(Saved entries)
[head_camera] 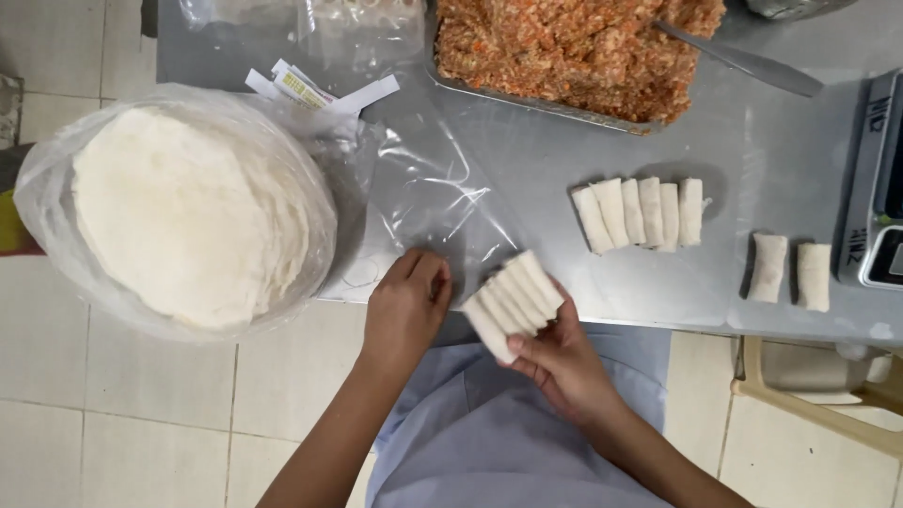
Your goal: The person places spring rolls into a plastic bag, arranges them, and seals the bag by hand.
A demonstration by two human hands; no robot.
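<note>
My right hand holds a row of several white wrapped rolls side by side, just off the near edge of the steel table. My left hand rests with curled fingers on the table edge beside them, on a clear plastic bag. It touches the plastic and grips nothing that I can see. Another row of several rolls lies on the table to the right, and two single rolls lie farther right.
A round stack of thin white wrappers in clear plastic overhangs the table's left end. A metal tray of orange minced filling with a metal utensil stands at the back. A scale sits at the right edge, a plastic chair below it.
</note>
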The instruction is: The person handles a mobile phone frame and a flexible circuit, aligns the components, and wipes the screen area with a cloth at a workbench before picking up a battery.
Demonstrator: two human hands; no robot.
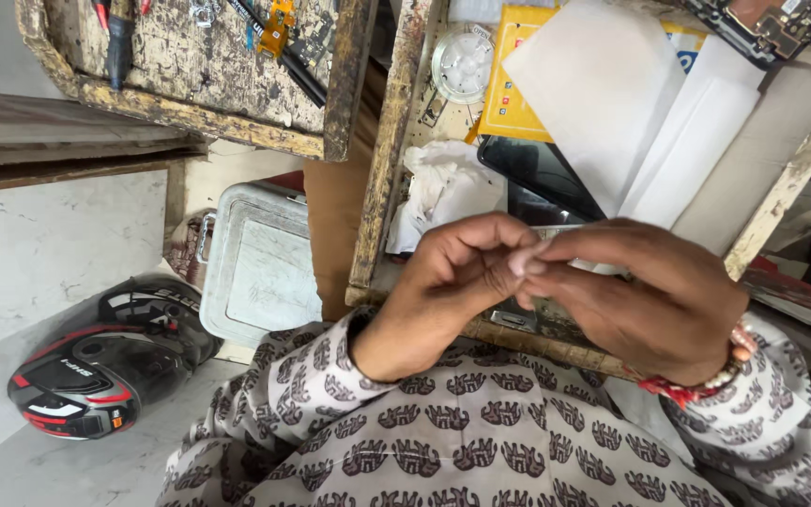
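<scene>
My left hand (452, 277) and my right hand (645, 291) meet fingertip to fingertip over the front edge of a worn wooden tray (373, 202). Both pinch something small and pale between them; I cannot tell what it is. Just behind the hands lie a dark phone (537, 174) with its screen up and a crumpled white cloth (443, 188). White paper sheets (612, 94) cover a yellow packet (509, 103) further back. My right wrist wears a red thread and a bead bracelet (706, 380).
A round clear lid (462, 64) sits at the tray's back. A second wooden tray (199, 66) with tools and a small circuit part stands at the upper left. On the floor lie a metal box (255, 263) and a black and red helmet (105, 361).
</scene>
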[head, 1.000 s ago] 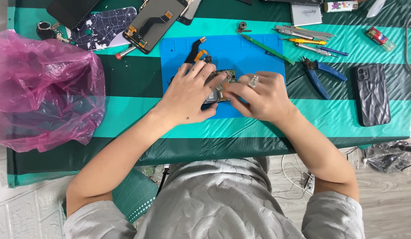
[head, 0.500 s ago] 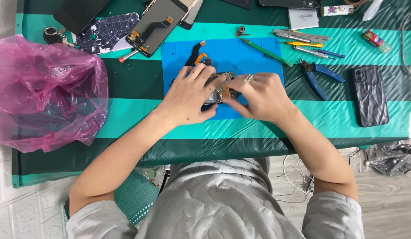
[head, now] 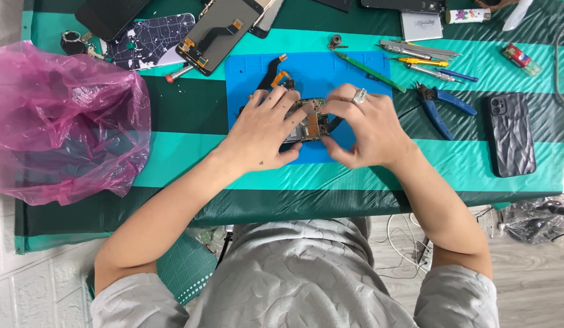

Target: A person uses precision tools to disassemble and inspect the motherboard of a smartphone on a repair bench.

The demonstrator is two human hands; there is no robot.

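Hands have barely shifted over the last second — the left hand point(head: 266, 130) keeps its fingers spread flat over the opened phone point(head: 307, 121) on the blue mat point(head: 330, 73), while the right hand point(head: 364, 127) stays curled, fingertips pinching at the board's right edge. Such steadiness suggests careful, fiddly work at one spot — nothing has come free.
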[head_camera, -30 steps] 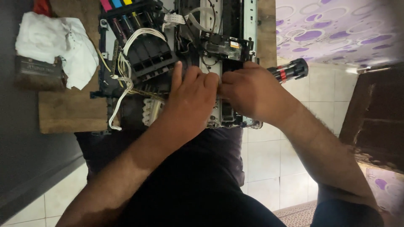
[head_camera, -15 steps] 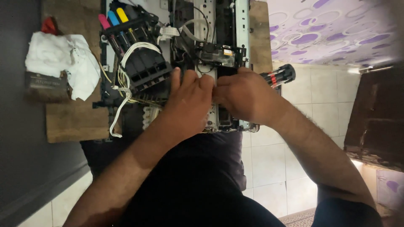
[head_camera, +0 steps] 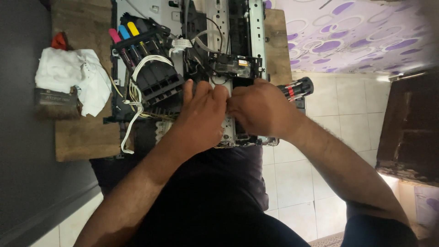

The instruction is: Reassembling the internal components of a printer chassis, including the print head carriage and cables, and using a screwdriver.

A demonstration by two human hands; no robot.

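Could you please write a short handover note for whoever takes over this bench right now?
Left hand: resting on the open printer, fingers on its middle.
Right hand: beside it on the same spot, holding a screwdriver whose handle sticks out.
Ink tanks and white tubes lie left; cloth further left.
Done: cover is off.
Left: the work under the fingers, which are hiding it.

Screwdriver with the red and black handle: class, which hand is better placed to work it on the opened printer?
Probably the right hand: the screwdriver juts from its grip, while the left hand rests on the printer.
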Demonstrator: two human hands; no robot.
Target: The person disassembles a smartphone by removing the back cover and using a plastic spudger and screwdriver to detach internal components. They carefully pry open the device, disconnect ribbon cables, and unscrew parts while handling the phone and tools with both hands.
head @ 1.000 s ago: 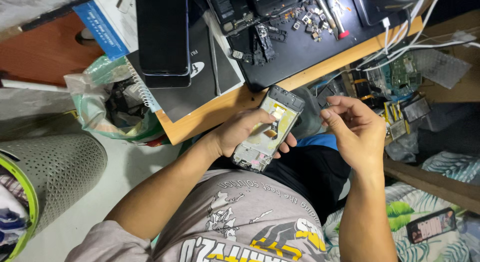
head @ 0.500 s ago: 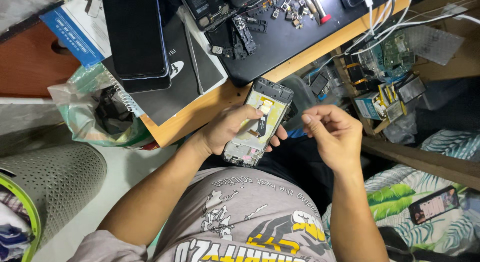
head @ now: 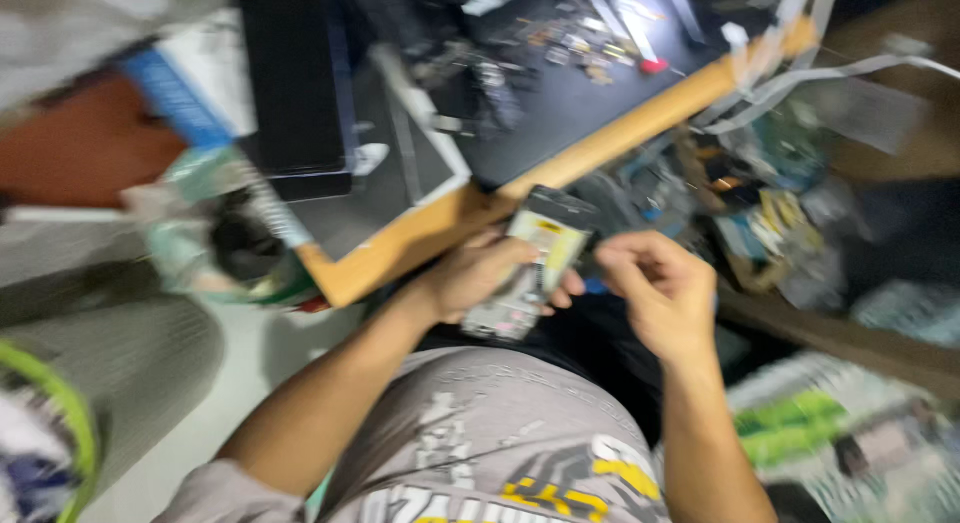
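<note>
The left hand [head: 480,278] is gripping an opened phone [head: 528,273] with internals still exposed, while the right hand [head: 655,288] is pinching something, seemingly tiny, beside it.

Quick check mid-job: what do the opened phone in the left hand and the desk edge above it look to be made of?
Opened phone: seemingly a dark plastic or metal frame with bare pale inner parts; blur hides the finish. The left hand grips it, the right hand beside it.
Desk edge: likely wood or wood-look laminate, orange-tan, smooth.
</note>
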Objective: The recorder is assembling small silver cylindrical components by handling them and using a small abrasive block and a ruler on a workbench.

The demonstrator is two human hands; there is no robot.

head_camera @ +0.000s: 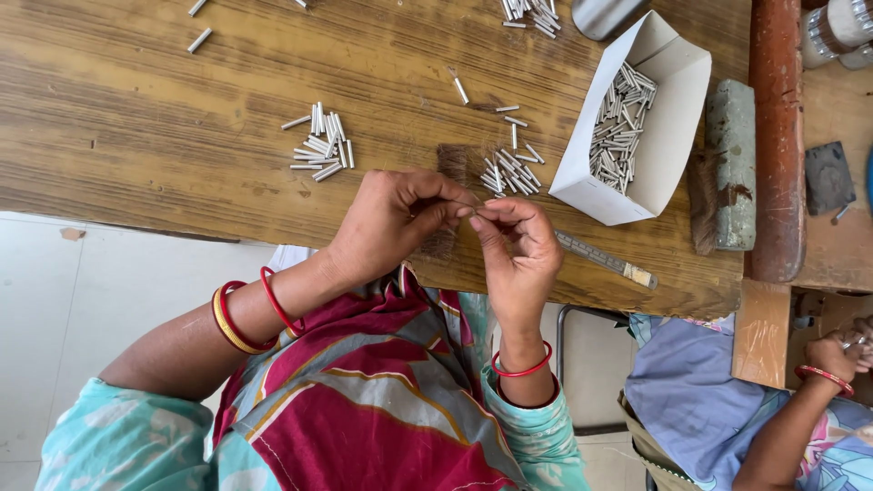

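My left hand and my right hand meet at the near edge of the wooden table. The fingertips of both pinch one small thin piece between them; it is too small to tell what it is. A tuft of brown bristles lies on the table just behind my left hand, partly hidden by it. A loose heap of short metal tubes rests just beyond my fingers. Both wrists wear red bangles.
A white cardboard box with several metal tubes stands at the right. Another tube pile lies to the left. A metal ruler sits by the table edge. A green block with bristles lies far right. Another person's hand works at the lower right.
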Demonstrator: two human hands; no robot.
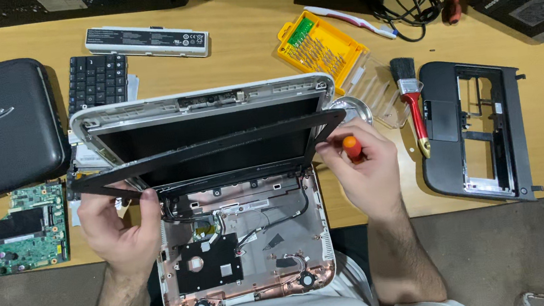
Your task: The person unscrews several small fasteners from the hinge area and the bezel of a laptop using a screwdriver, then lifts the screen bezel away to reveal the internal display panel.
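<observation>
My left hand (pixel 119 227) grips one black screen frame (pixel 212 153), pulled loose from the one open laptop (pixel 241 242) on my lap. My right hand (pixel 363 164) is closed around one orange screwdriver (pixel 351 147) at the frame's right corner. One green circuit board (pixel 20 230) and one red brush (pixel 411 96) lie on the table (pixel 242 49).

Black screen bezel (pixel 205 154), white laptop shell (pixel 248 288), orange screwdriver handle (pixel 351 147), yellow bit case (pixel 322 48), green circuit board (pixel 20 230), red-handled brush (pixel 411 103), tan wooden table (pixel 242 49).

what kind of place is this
Likely an electronics repair bench: an opened laptop held by both hands, a loose green circuit board, and a yellow case of screwdriver bits on a wooden desk.
</observation>
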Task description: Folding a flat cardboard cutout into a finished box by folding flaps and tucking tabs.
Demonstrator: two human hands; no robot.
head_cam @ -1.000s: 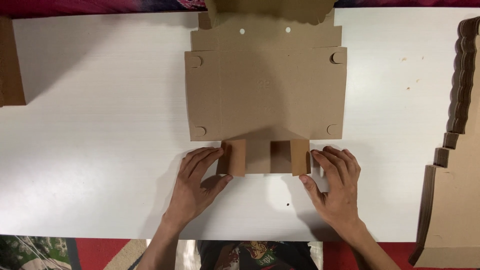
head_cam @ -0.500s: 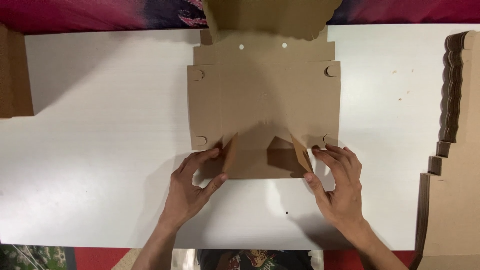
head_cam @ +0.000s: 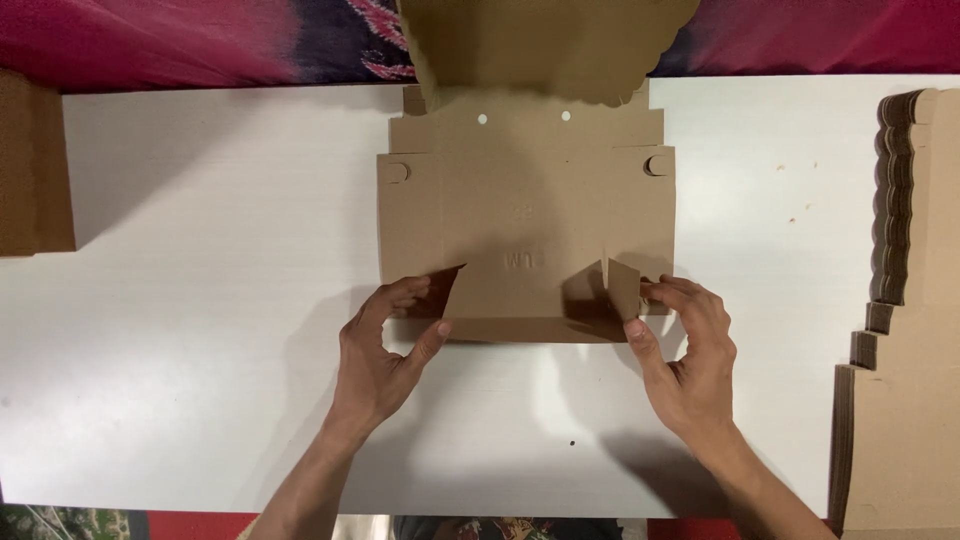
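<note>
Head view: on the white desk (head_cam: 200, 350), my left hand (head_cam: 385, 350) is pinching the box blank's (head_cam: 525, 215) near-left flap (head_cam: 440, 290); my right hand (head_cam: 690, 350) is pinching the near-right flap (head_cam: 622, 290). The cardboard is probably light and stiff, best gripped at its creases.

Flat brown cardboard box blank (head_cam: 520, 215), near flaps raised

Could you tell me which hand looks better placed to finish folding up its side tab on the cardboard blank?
Probably the right hand: its tab already stands nearly upright against the fingers. The left hand holds a tab that looks less raised.
</note>
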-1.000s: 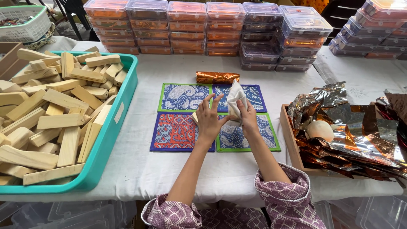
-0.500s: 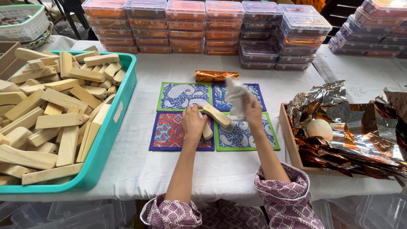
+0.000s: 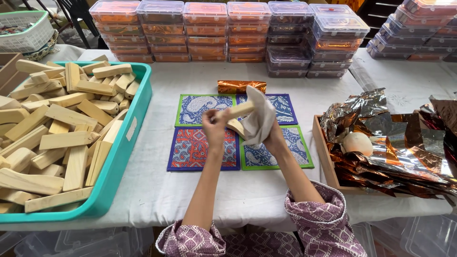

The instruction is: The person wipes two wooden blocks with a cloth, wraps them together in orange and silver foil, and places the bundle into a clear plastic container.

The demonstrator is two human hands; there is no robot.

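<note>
My left hand [image 3: 215,128] grips one end of a pale wooden block [image 3: 236,111], held above the patterned mats [image 3: 192,148]. My right hand [image 3: 275,137] holds a white cloth [image 3: 259,119] pressed against the block's other end. A second wooden piece [image 3: 236,126] shows just below the block, between my hands. A bar wrapped in copper foil [image 3: 241,86] lies on the table beyond the mats.
A teal tray [image 3: 124,153] full of wooden blocks sits at the left. A wooden tray [image 3: 325,159] at the right holds crumpled foil sheets [image 3: 390,138] and a pale round ball [image 3: 358,143]. Stacks of lidded plastic containers [image 3: 228,31] line the back of the white-clothed table [image 3: 157,192].
Both hands were resting over the mats with the cloth in the right. The left hand has since picked up a wooden block and raised it, and the cloth now meets it.
</note>
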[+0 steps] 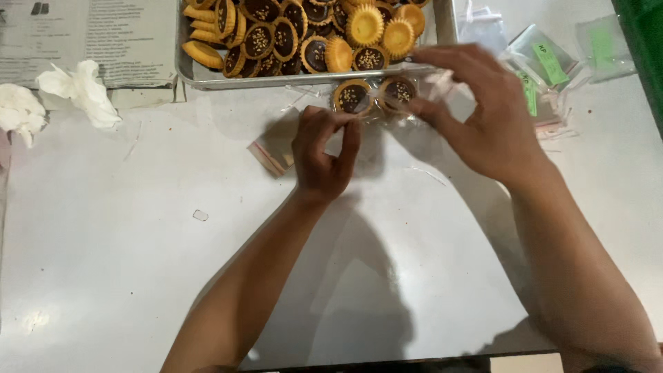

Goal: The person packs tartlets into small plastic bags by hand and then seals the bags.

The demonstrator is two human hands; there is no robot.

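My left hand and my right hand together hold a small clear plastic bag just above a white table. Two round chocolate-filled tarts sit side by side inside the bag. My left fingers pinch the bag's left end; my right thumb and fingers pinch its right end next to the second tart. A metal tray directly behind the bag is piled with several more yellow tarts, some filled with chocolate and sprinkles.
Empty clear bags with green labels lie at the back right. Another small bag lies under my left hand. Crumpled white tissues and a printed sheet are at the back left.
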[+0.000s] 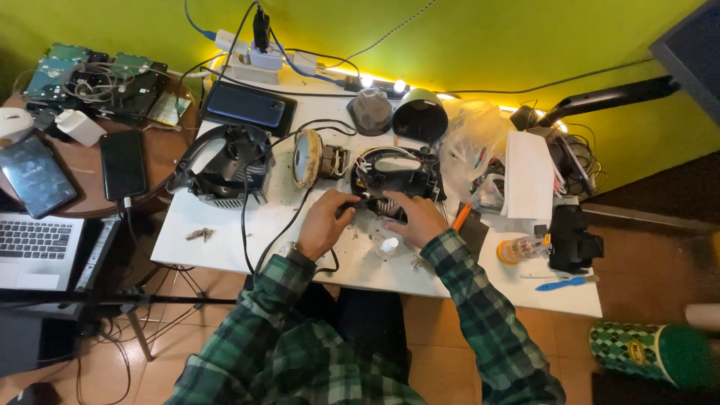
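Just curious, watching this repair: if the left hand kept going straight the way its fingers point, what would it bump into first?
The left hand points up and right, already at the black motor housing that both hands work on. That housing comes first; depth is hard to judge from above.

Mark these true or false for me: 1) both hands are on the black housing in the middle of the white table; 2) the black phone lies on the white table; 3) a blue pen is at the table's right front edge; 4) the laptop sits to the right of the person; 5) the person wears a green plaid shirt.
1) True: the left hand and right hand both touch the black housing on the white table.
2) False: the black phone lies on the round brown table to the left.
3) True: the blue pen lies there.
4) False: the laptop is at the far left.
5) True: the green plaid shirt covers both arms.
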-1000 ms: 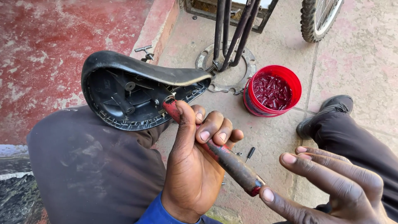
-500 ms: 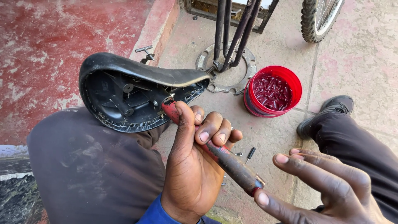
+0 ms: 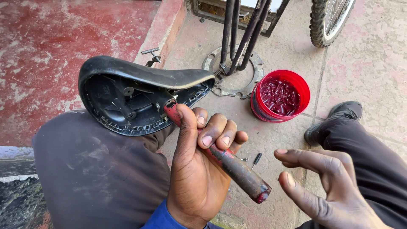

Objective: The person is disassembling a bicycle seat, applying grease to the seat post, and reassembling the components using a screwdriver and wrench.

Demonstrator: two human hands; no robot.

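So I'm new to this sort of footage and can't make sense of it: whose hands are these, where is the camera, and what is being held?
The camera sits on a person's head and looks down at their own lap and hands. They appear to be seated, with dark trousers filling the bottom of the picture. The left hand grips a rusty red seat post joined to a black bicycle saddle, which is turned on its side to show its underside and rests on the left knee. The right hand is open and holds nothing, its fingers spread near the post's free end. On the paved ground lie a red tub of small red pieces, a metal ring around a dark frame, a bicycle wheel and some small screws.
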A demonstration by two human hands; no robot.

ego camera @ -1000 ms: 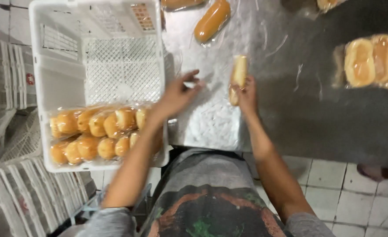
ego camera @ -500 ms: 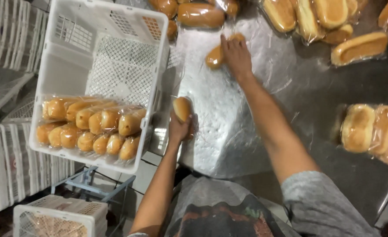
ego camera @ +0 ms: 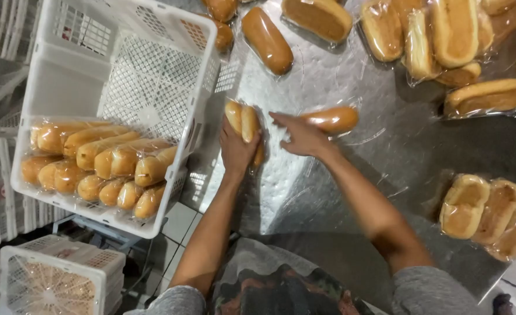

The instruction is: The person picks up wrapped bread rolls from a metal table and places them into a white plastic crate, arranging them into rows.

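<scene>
Both hands came together: left hand (ego camera: 237,149) grips a bagged bun pack (ego camera: 244,123), right hand (ego camera: 302,135), fingers loose, touches a glossy wrapped roll (ego camera: 332,119).

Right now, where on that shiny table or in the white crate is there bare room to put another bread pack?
The metal table is bare between the right hand and the wrapped buns at its near right edge. The white crate is open in its far half, beyond the packed rolls. The table's far edge is crowded with bagged loaves.
</scene>
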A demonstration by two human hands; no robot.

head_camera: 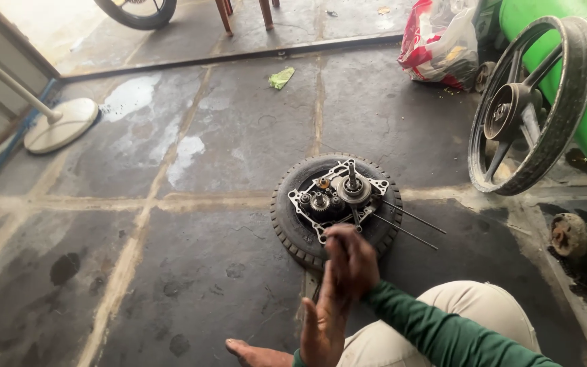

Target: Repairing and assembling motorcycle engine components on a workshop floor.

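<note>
A: One package only, a red-and-white plastic bag [437, 42] at approx 1 o'clock, slumped on the floor beside the green cylinder [582, 81]. Print on it is too small to make out. Also a crumpled green scrap [281, 77] at 12 o'clock, on the wet stone floor [191, 224].

B: Hands?

A: Both bare, pressed together, palm to palm, at 6 o'clock. Left hand [321, 323] lower, fingers spread; right hand [352, 261] over it, green sleeve behind. Holding nothing that I can see; anything between the palms would be hidden.

B: And the engine part?

A: Crankcase half [338, 194] w/ gears and a shaft, lying flat on a small tyre [293, 228] at centre, just past the right hand's fingertips. Can't tell if they touch the tyre's near edge. Two long studs [412, 224] stick out toward 4 o'clock.

B: Anything cut off?

A: Plenty. Alloy wheel [531, 109] at 2 o'clock leans on the cylinder, which runs out of frame. Rusty hub [569, 234] at 3 o'clock, partly hidden. Fan base [60, 124] at 10 o'clock, its pole cut by the edge. Bike wheel [137, 12] and chair legs at the top are clipped. Dark object at the left edge, unclear.
</note>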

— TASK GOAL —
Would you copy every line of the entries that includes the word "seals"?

— FINAL ANSWER —
Your goal: The person places spring rolls into a plastic bag, arranges them, and seals the bag by hand.
Goal: The person packs tartlets into small plastic bags by hand and then seals the bags.

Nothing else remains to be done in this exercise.